***** Data segment *****

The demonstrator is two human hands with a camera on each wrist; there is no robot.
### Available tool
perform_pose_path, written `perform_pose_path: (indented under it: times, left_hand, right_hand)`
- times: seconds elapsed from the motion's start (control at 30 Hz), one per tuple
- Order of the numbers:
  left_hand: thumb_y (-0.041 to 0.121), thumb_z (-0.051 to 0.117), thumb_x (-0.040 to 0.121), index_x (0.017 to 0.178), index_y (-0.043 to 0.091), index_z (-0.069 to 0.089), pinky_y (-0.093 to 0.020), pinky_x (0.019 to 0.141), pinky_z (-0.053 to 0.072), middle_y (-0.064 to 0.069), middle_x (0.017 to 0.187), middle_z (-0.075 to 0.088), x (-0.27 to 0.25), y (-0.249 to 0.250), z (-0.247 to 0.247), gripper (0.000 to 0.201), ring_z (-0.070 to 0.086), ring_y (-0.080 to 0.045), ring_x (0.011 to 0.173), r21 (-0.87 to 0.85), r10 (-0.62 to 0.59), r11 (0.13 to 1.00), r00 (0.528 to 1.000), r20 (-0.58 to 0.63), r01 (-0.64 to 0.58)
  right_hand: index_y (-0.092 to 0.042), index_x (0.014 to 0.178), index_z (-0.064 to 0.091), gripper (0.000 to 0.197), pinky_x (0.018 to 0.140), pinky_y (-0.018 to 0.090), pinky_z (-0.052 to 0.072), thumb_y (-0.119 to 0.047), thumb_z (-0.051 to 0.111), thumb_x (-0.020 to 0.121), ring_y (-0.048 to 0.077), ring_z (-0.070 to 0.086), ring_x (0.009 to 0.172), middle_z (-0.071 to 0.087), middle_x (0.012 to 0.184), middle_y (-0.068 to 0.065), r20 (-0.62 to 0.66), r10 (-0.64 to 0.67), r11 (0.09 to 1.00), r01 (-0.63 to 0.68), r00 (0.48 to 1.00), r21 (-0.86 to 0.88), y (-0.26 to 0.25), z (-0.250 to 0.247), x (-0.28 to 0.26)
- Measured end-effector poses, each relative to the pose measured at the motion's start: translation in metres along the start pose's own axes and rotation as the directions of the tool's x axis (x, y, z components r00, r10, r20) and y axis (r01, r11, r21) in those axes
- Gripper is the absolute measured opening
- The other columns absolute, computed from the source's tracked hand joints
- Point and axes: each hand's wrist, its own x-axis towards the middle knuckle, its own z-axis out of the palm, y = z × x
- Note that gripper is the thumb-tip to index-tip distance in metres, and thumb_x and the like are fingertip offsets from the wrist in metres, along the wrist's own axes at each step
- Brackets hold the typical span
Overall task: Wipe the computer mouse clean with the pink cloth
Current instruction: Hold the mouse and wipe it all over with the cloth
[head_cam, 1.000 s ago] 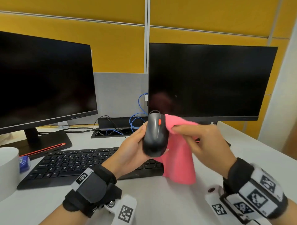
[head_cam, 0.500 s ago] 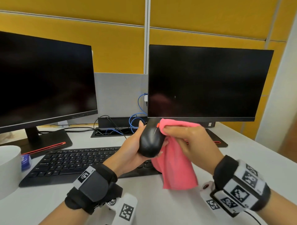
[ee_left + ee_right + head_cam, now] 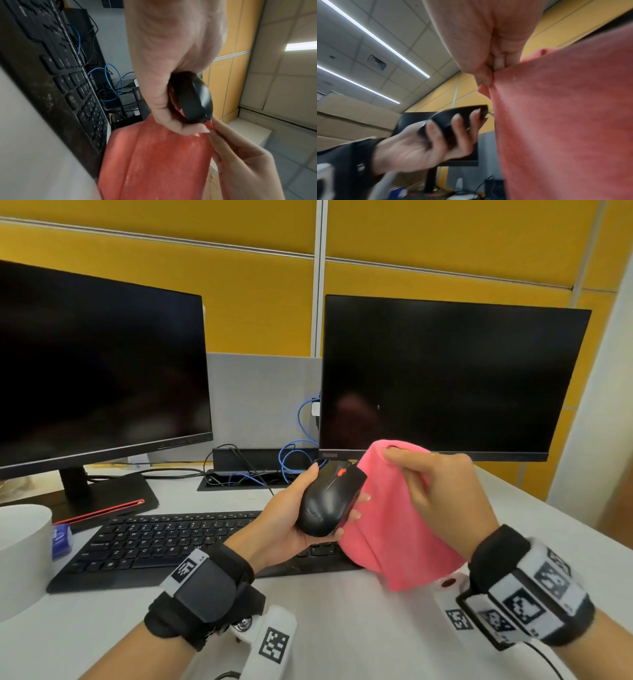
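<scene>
A black computer mouse with an orange scroll wheel is held in the air above the keyboard, its top facing me. My left hand grips it from below, thumb on its left side and fingers curled round its right side. In the left wrist view the mouse shows edge-on in that grip. The pink cloth hangs just right of the mouse, touching its right side. My right hand pinches the cloth's top edge. The right wrist view shows the cloth draping down from that pinch.
A black keyboard lies under the hands on the white desk. Two dark monitors stand behind, with blue and black cables between them. A white round container sits at the left edge.
The right hand has pulled the cloth off the mouse's top and to the right, uncovering the scroll wheel. The left hand has tilted the mouse and kept its grip.
</scene>
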Motion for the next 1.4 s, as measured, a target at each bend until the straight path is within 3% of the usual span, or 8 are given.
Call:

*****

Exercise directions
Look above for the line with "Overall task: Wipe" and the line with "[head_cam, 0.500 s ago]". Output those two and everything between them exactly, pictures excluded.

Exercise answer
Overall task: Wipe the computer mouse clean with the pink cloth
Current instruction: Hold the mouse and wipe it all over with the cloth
[head_cam, 1.000 s ago] 
[head_cam, 0.500 s ago] 

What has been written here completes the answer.